Guys who wear a lot of keys on their belts are telling the world, "I'm really good at opening doors and really bad at opening bras."
I'm determined to win the oscar for Best Actor. I'm waiting for the perfect role though: A blind, gay, retarded cripple who has AIDS. During the holocaust. Can you say shoe-in?
Fake crying is called crocodile tears. This must make things tough for emotional crocodiles. "Don't even act like you're really sad that gazelle got away, Carl." How can you even tell if a crocodile is crying anyway? They live in water.

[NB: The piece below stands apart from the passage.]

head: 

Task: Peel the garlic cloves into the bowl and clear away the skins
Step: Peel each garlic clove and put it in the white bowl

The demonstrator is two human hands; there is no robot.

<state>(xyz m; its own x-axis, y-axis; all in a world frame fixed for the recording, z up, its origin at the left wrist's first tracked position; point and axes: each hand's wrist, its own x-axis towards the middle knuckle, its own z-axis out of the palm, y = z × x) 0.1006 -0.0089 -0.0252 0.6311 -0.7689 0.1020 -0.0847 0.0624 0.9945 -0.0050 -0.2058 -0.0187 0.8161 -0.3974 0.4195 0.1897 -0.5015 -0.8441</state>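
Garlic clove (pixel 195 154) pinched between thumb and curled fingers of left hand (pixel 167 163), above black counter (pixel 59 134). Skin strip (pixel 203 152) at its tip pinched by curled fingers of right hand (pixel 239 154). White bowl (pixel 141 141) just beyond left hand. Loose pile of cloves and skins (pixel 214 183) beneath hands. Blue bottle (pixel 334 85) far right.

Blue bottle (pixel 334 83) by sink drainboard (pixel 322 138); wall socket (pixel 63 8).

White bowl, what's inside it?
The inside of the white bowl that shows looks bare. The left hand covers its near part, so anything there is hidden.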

I like to write jokes that are offensive on multiple levels. Example: Why do Jewish women have such big tits? Because that's where they store all their complaints. Check and mate.
Little known fact: Everytime a firefly lights up, he's receiving a text message. Sample: "Chilling by flowers. Where r u?"
You can sum up all of American politics this way: Democrats want their mommy. And Republicans want their daddy. And right now, it's like Mommy's been on vacation and Daddy's been in charge of the house and while it was fun for a while the laundry is piling up, we're all sick of eating fast food every night, and there's a really incompetent Attorney General staying with us.
I like this argument against gays: "God created Adam and Eve, not Adam and Steve." Oh, I didn't know you were bringing hard science into this! This argument is pretty much the same as saying, "Being gay is unnatural because the unicorns and the dragons told me that's true! And the abominable snowman said to be pro-life, so I'm pro-life. And the Loch Ness Monster told me we shouldn't appoint activist judges to the Supreme Court either."
The best line from ZZ Top's "Legs": "She's got legs...and she knows how to use them." As opposed to "She's got legs, but she's a parapalegic"!? Is knowing how to use your legs that impressive? Pretty low standards guys. Line they almost went with: "She's got a pulse and her blood is still pumping."
I know why you're not laughing at any of these. It's because you hate freedom.